The Nvidia Jetbot offers an excellent opportunity to explore the Nvidia Jetson Nano, do some nice 3D printing and learn AI at the same time.

I managed to get the Jetbot to recognize persons and follow them along using AI in no time, but I ran into difficulty trying the Jetbot to learn about it’s environment. I could not get the Jetbot to learn the difference between the floor and the wall no matter what I tried. That took away a bit of the fun for me and thus I decided to add an ‘old fashioned’ ultrasonic sensor. I attached it to the front of the Jetbot, using a 3D printed interface piece and combined it with a Adafruit M0 feather which I stuck to the bottom and interfaced to the Jetson Nano via I2C.

In this blog I will explain how to do this yourself so you may try out if this is useful for you. The end result for me looks like this:

Ultrasonic sensor for Jetbot
Ultrasonic sensor for Jetbot

For this project you will need following:

  • A complete and functioning Jetbot. If you want to build one yourself (which I hightly recommend), full instructions can be found on the Nvidia Jetbot Github,
  • The ultrasonic sensor (I use a HY-SRF05, but I guess a HC-SR04 would do as well),
  • The 3D printed front. You will need to print the front for attaching the ultrasonic sensor to the Jetbot yourself. You can download the STL for this part from Thingiverse.
  • A small microcontroller (Adafruit Feather M0) to control the ultrasonic sensor in realtime, avoid timing (scheduling issues) with the Jetson Nano,
  • A set of short female and male headers to piggy back the Adafruit DC Motor FeatherWing of the Jetbot,
  • Two 10K resistors to convert the response from the sensor from 5V to a safe 2.5V,
  • A few microscrews to fix the sensor and the 3D printed front,
  • Some multicolored (jumper) wires.

Start with printing of the front and soldering on the short female headers to the Feather M0. The female headers should be soldered facing upwards (i.e. the headers and components are on the same side). Next, we’ll wire up the ultrasonic sensor to the Feather and run a test to check proper function of the sensor and the feather. Note that the SRF05 sensor requires a 5V voltage and the Feather runs on 3.3V. While the Trig signal can be 3V or 5V, the ‘return’ Echo signal is 5V logic. As the Feather can only handle 3.3V, use the two resistors as a divider to convert the 5V logic level to a safe 2.5V. Be careful with wiring up to prevent damage to the Feather.

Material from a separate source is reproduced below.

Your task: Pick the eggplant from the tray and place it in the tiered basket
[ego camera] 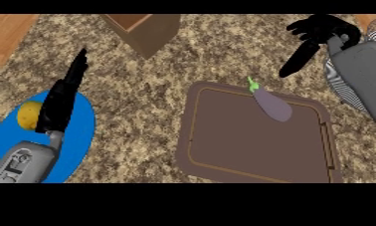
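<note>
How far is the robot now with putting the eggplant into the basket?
Done: nothing yet; the eggplant lies on the brown tray, near its far edge. In hand: the right hand is open, beyond and right of the eggplant, not touching it. The left hand is open over the blue plate. Left: grasp the eggplant, lift it, carry it to the tiered basket at the top of the view, release.

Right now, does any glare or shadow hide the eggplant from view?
Head view: lighting looks flat, no glare on the eggplant or the tray; no dark shadow crosses them; the right hand sits apart, covering neither.
</note>
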Robot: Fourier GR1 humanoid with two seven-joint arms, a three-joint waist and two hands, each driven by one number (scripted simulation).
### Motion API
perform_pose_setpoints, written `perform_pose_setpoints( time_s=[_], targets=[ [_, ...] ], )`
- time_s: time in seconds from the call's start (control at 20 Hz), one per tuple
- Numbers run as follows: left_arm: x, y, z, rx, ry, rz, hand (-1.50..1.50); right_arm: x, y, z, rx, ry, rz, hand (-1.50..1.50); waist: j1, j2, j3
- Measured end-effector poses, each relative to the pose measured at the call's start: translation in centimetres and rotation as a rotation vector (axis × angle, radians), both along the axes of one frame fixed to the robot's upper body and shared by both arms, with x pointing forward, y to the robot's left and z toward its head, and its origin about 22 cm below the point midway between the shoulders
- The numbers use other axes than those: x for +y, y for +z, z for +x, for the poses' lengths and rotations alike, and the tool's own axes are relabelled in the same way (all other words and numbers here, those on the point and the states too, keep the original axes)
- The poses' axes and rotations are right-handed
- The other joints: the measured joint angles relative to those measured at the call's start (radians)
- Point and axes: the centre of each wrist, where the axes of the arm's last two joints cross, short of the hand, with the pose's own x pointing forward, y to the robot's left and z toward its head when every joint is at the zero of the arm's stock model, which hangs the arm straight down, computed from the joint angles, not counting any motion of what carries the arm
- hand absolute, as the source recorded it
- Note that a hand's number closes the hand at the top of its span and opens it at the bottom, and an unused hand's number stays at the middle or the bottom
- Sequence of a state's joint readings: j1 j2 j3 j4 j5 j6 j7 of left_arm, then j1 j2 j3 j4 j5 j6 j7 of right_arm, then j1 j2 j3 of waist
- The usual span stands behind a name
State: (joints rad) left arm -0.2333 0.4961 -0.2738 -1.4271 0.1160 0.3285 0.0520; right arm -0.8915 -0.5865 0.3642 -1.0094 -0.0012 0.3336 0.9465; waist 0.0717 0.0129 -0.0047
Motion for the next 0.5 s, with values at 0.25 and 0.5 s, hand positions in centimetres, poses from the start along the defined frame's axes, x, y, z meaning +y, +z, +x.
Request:
perform_pose_setpoints(
  time_s=[0.25,0.5],
  targets=[
    [-0.1,-0.1,0.4,0.000,-0.011,0.009,0.00,3.2,0.6,1.9,0.168,0.148,-0.042,-1.50,0.013,0.007,0.000],
    [-0.3,0.1,0.9,-0.003,-0.008,0.011,0.00,6.2,0.1,3.6,0.289,0.211,-0.089,-1.50,0.011,0.008,0.001]
  ],
)
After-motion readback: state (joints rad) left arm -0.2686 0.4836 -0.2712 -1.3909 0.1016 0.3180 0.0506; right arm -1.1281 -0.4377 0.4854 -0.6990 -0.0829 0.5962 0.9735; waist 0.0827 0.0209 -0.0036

  • Connect the SRF05 GND to a GND pin of the Feather M0,
  • Connect the second GND pin of the Feather M0 to a Jetson Nano GND pin,
  • Connect the SRF05 VCC to the 5V power pin of the Jetson Nano,
  • Connect the SRF04 TRIG pin to pin 11 of the Feather M0,
  • Connect the SRF04 ECHO via a divider bridge (using the two resistors) to pin 12 of the Feather M0.

If done correctly, your test assembly should resemble something like the breadboard lay-out as shown.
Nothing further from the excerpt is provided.